Ignoring the pictures, repeat every entry below exactly as it appears.

[Data records]
§ §
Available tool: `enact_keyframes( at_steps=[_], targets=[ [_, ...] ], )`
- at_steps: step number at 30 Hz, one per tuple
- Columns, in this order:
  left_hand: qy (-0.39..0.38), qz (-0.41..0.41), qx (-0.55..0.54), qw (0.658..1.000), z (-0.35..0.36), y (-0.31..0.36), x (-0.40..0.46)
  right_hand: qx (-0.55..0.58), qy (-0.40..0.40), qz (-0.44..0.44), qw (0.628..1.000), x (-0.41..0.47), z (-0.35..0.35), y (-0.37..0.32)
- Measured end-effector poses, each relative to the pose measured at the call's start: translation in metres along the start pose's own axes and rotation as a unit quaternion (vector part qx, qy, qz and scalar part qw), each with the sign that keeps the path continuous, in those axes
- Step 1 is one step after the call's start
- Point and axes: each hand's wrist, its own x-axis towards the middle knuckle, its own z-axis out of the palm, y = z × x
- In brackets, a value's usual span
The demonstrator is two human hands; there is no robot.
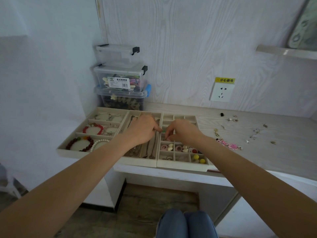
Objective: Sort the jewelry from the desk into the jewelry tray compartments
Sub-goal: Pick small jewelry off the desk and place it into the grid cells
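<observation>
Three beige jewelry trays sit side by side on the desk: a bracelet tray [68, 151], a necklace tray [137, 161] and a small-compartment tray [181, 164]. My left hand [144, 128] and my right hand [183, 130] meet over the divider between the last two. Between the fingertips of both hands shows a tiny green piece [163, 131], apparently an earring; the left fingers pinch it and the right fingers curl down beside it. Loose earrings [255, 133] and a pink flower ornament [228, 145] lie on the desk to the right.
Three stacked clear storage boxes [121, 83] stand in the back left corner behind the trays. A wall socket [220, 92] sits above the desk. The trays overhang the desk's front edge [171, 172]. My knees [185, 224] are below.
</observation>
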Motion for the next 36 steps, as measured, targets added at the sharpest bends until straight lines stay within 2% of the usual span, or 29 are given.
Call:
enact_keyframes(
  at_steps=[8,14,18,23,28,32,36],
  targets=[
    [0.008,0.017,0.007,1.000,-0.001,0.002,-0.001,0.012,-0.010,0.000,1.000,0.004,0.001,0.001],
    [0.006,0.032,-0.005,0.999,0.003,0.005,0.005,0.122,0.025,0.009,0.992,-0.002,0.001,0.005],
    [-0.001,0.029,-0.014,0.999,0.004,0.007,0.009,0.155,0.040,0.025,0.987,-0.004,0.003,0.009],
    [0.002,0.053,0.013,0.999,0.002,0.012,0.009,0.098,0.038,0.058,0.993,-0.001,0.003,0.009],
    [0.004,0.107,0.119,0.987,-0.003,0.022,0.012,0.012,0.033,0.089,0.995,0.001,0.001,0.004],
    [0.013,0.134,0.191,0.972,-0.001,0.027,0.017,-0.007,0.025,0.111,0.993,0.004,0.004,-0.001],
    [-0.004,0.120,0.160,0.980,-0.001,0.024,0.019,-0.006,0.026,0.123,0.992,0.006,0.005,-0.002]
  ],
)
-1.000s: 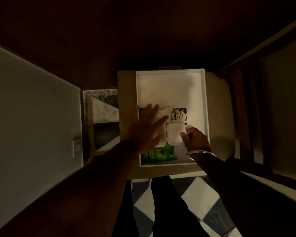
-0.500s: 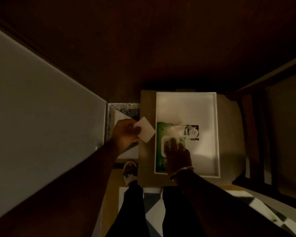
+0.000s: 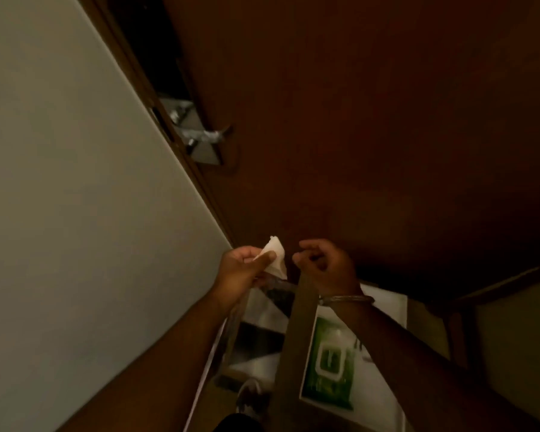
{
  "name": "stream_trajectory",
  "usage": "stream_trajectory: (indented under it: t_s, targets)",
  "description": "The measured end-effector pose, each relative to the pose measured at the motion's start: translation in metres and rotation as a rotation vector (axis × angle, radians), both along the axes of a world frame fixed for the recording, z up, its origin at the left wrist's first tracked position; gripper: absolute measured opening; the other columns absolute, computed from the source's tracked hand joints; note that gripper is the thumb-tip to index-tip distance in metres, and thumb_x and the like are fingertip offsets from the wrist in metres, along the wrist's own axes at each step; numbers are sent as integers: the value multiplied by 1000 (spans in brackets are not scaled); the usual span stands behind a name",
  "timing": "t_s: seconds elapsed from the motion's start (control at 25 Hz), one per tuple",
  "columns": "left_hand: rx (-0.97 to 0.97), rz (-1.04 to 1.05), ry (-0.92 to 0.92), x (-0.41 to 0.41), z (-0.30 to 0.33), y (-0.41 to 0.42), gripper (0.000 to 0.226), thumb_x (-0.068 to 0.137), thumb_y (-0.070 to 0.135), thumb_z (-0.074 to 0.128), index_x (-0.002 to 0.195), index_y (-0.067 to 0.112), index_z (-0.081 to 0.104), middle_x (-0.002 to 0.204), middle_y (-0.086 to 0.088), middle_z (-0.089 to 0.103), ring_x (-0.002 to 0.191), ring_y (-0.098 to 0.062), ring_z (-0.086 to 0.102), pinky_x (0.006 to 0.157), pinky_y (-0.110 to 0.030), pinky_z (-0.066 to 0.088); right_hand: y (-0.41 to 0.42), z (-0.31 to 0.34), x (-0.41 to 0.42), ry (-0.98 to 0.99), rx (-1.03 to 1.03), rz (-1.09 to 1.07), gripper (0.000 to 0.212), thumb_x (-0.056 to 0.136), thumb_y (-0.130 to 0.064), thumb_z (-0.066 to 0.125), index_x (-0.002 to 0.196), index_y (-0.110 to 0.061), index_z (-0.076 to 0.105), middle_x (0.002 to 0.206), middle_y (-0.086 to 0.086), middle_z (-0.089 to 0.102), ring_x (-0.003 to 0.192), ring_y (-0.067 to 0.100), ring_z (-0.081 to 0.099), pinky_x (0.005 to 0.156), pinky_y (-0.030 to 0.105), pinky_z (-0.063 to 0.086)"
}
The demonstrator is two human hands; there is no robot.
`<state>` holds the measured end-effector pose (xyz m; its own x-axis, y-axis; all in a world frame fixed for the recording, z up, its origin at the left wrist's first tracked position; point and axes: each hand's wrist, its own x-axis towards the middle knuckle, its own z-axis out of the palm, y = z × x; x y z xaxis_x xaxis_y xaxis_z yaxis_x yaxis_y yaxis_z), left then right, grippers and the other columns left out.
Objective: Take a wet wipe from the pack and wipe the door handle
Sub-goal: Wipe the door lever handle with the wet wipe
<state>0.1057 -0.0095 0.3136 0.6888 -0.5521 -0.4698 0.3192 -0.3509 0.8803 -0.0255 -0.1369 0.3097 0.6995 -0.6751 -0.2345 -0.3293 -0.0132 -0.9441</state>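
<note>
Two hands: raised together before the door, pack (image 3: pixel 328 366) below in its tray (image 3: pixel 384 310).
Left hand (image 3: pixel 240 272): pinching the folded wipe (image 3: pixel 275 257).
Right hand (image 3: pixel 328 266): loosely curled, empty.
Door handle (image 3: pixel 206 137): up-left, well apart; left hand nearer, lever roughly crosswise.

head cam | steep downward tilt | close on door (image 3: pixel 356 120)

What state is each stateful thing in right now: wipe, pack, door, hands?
Folded white wet wipe: pinched in left hand.
Green wipe pack: lid shut, lying in white tray.
Dark wooden door: ajar.
Metal door handle: untouched.
Right hand: curled, empty.
</note>
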Motion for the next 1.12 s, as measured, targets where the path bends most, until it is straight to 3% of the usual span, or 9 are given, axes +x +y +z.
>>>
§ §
● Answer area:
Available tool: `enact_keyframes( at_steps=[_], targets=[ [_, ...] ], )`
- at_steps: step number at 30 Hz, one per tuple
- Columns, in this order:
  left_hand: qy (-0.39..0.38), qz (-0.41..0.41), qx (-0.55..0.54), qw (0.658..1.000), z (-0.35..0.36), y (-0.31..0.36), x (-0.40..0.46)
  right_hand: qx (-0.55..0.58), qy (-0.40..0.40), qz (-0.44..0.44), qw (0.628..1.000), x (-0.41..0.47), z (-0.35..0.35), y (-0.37..0.32)
- Measured end-effector poses, each relative to the pose measured at the call's start: translation in metres along the start pose's own axes and rotation as a unit quaternion (vector part qx, qy, qz and scalar part qw), each with the sign that keeps the path continuous, in those axes
- Step 1 is one step after the call's start
- Point and axes: each hand's wrist, its own x-axis towards the middle knuckle, its own z-axis out of the palm, y = z × x
- In brackets, a value's usual span
The demonstrator is two human hands; there is no robot.
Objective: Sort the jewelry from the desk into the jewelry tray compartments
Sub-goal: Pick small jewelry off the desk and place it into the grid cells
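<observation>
Three beige jewelry trays sit side by side on the desk: a bracelet tray [68, 151], a necklace tray [137, 161] and a small-compartment tray [181, 164]. My left hand [144, 128] and my right hand [183, 130] meet over the divider between the last two. Between the fingertips of both hands shows a tiny green piece [163, 131], apparently an earring; the left fingers pinch it and the right fingers curl down beside it. Loose earrings [255, 133] and a pink flower ornament [228, 145] lie on the desk to the right.
Three stacked clear storage boxes [121, 83] stand in the back left corner behind the trays. A wall socket [220, 92] sits above the desk. The trays overhang the desk's front edge [171, 172]. My knees [185, 224] are below.
</observation>
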Motion for the next 36 steps, as measured, targets added at the sharpest bends until straight lines stay within 2% of the usual span, or 29 are given.
Call:
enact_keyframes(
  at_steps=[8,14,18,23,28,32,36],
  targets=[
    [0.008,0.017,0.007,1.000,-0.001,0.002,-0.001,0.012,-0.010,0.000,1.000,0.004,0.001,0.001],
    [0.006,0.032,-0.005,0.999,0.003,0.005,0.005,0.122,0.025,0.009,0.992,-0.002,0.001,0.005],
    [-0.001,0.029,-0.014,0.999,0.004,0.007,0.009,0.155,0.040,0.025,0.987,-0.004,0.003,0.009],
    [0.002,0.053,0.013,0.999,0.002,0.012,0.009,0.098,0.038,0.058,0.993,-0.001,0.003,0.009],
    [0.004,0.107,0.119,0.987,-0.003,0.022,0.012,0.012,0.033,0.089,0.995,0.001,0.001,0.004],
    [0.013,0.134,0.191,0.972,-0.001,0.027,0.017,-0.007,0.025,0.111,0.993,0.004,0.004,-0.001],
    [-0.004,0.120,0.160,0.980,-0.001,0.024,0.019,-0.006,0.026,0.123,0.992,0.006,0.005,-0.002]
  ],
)
-1.000s: 
-0.500s: 
+0.000s: 
{
  "name": "stream_trajectory",
  "usage": "stream_trajectory: (indented under it: t_s, targets)",
  "description": "The measured end-effector pose, each relative to the pose measured at the motion's start: translation in metres and rotation as a rotation vector (axis × angle, radians), both along the axes of a world frame fixed for the recording, z up, its origin at the left wrist's first tracked position; gripper: absolute measured opening; the other columns absolute, computed from the source's tracked hand joints; note that gripper is the thumb-tip to index-tip distance in metres, and thumb_x and the like are fingertip offsets from the wrist in metres, along the wrist's own axes at each step; numbers are sent as integers: the value multiplied by 1000 (spans in brackets are not scaled); the usual span stands behind a name",
  "timing": "t_s: seconds elapsed from the motion's start (control at 25 Hz), one per tuple",
  "columns": "left_hand: rx (-0.97 to 0.97), rz (-1.04 to 1.05), ry (-0.92 to 0.92), x (-0.41 to 0.41), z (-0.30 to 0.33), y (-0.41 to 0.42), gripper (0.000 to 0.226), thumb_x (-0.068 to 0.137), thumb_y (-0.070 to 0.135), thumb_z (-0.074 to 0.128), index_x (-0.002 to 0.195), index_y (-0.067 to 0.112), index_z (-0.081 to 0.104), middle_x (-0.002 to 0.204), middle_y (-0.086 to 0.088), middle_z (-0.089 to 0.103), ring_x (-0.002 to 0.191), ring_y (-0.098 to 0.062), ring_z (-0.086 to 0.102), pinky_x (0.006 to 0.157), pinky_y (-0.110 to 0.030), pinky_z (-0.066 to 0.088); right_hand: y (-0.41 to 0.42), z (-0.31 to 0.34), x (-0.41 to 0.42), ry (-0.98 to 0.99), rx (-1.03 to 1.03), rz (-1.09 to 1.07), gripper (0.000 to 0.212), thumb_x (-0.056 to 0.136), thumb_y (-0.130 to 0.064), thumb_z (-0.066 to 0.125), index_x (-0.002 to 0.196), index_y (-0.110 to 0.061), index_z (-0.076 to 0.105), middle_x (0.002 to 0.206), middle_y (-0.086 to 0.086), middle_z (-0.089 to 0.102), ring_x (-0.003 to 0.192), ring_y (-0.067 to 0.100), ring_z (-0.081 to 0.099), pinky_x (0.005 to 0.156), pinky_y (-0.030 to 0.105), pinky_z (-0.063 to 0.086)"
}
The demonstrator is two human hands; there is no robot.
`<state>` holds the measured end-effector pose (xyz m; its own x-axis, y-axis; all in a world frame fixed for the recording, z up, its origin at the left wrist's first tracked position; point and axes: each hand's wrist, its own x-axis towards the middle knuckle, its own z-axis out of the palm, y = z × x; x y z xaxis_x xaxis_y xaxis_z yaxis_x yaxis_y yaxis_z), left then right, grippers and the other columns left out.
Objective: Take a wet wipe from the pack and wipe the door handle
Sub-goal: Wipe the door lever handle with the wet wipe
<state>0.1057 -0.0095 0.3136 0.6888 -0.5521 -0.4698 0.3192 -0.3509 0.8803 -0.0255 -0.1369 0.3097 0.6995 -0.6751 -0.2345 -0.3293 -0.0132 -0.9441</state>
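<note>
Two hands: raised together before the door, pack (image 3: pixel 328 366) below in its tray (image 3: pixel 384 310).
Left hand (image 3: pixel 240 272): pinching the folded wipe (image 3: pixel 275 257).
Right hand (image 3: pixel 328 266): loosely curled, empty.
Door handle (image 3: pixel 206 137): up-left, well apart; left hand nearer, lever roughly crosswise.

head cam | steep downward tilt | close on door (image 3: pixel 356 120)

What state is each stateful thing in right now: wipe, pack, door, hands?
Folded white wet wipe: pinched in left hand.
Green wipe pack: lid shut, lying in white tray.
Dark wooden door: ajar.
Metal door handle: untouched.
Right hand: curled, empty.
</note>
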Motion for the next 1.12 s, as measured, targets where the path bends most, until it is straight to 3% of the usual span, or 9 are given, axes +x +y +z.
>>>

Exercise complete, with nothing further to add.